Imagine debossing a beautiful gift box with flowers, hearts, stars, etc.!
Print Then Cut
“Print Then Cut” is one of the best features Cricut has because it allows you to print your designs and then cut them; this is fabulous, and honestly, it’s what motivated me to get a Cricut in the first place.
I design tons of printables for kiddos and adults, and for taking photos – for my posts – I had to cut every little thing!
Ahhhgggg, I seriously wanted to cry every time. I am a lefty, and scissors make my hands hurt. So the Cricut is a live saver for me.
Anyway, we are getting back to the Printing option. When this operation is active, after you click “Make it,” you’ll send your files to your home printer and then have your Cricut do all the heavy lifting. (Cutting)
Another excellent option for the “Print Type” is “Patterns”!!!
You guys, this is so cool. Use Cricut’s choices, or upload your own; you can add a pattern to pretty much any layer.
The sky is the limit!
Let’s say it’s Valentine’s Day. You can make a beautiful card with an already-created pattern from Cricut Access (Membership, not free) or your own.
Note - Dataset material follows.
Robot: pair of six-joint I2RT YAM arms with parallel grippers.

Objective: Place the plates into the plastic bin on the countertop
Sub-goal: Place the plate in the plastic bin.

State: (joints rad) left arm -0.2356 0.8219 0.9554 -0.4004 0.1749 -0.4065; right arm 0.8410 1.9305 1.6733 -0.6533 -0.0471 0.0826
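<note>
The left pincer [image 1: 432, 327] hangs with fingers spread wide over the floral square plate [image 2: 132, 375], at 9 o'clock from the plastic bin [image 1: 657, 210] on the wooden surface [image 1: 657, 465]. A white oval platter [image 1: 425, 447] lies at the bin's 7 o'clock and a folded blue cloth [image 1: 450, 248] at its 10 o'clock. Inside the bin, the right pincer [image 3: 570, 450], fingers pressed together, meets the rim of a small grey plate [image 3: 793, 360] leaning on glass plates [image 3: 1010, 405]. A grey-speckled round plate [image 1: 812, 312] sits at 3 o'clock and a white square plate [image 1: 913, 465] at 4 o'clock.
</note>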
Then print and cut at the same time.
Thank you, Cricut!
Print then Cut ONLY works with the Cricut Maker and any Explore Family Machines (incompatible with Cricut Joy).
It’s a feature that allows you to add elements to the canvas as a reference on your project, but that won’t be part of your project when you send it to cut.
c. Select All
When you need to move all of your elements inside the canvas area, you may struggle to select them individually.
Click Select all to select all of the elements from the canvas.
From the “Edit” tool, you can perform five different tasks.
– Cut removes an element from the canvas.
– Copy duplicates a layer on your computer’s clipboard.
– Paste a copied or cut element on the canvas.
– Duplicate an exact copy on the canvas.
– Delete an element from the project.
“Cut, copy, duplicate, and delete” will be activated when you select one or more elements from the canvas area. “Paste” will be enabled once you copy or cut something.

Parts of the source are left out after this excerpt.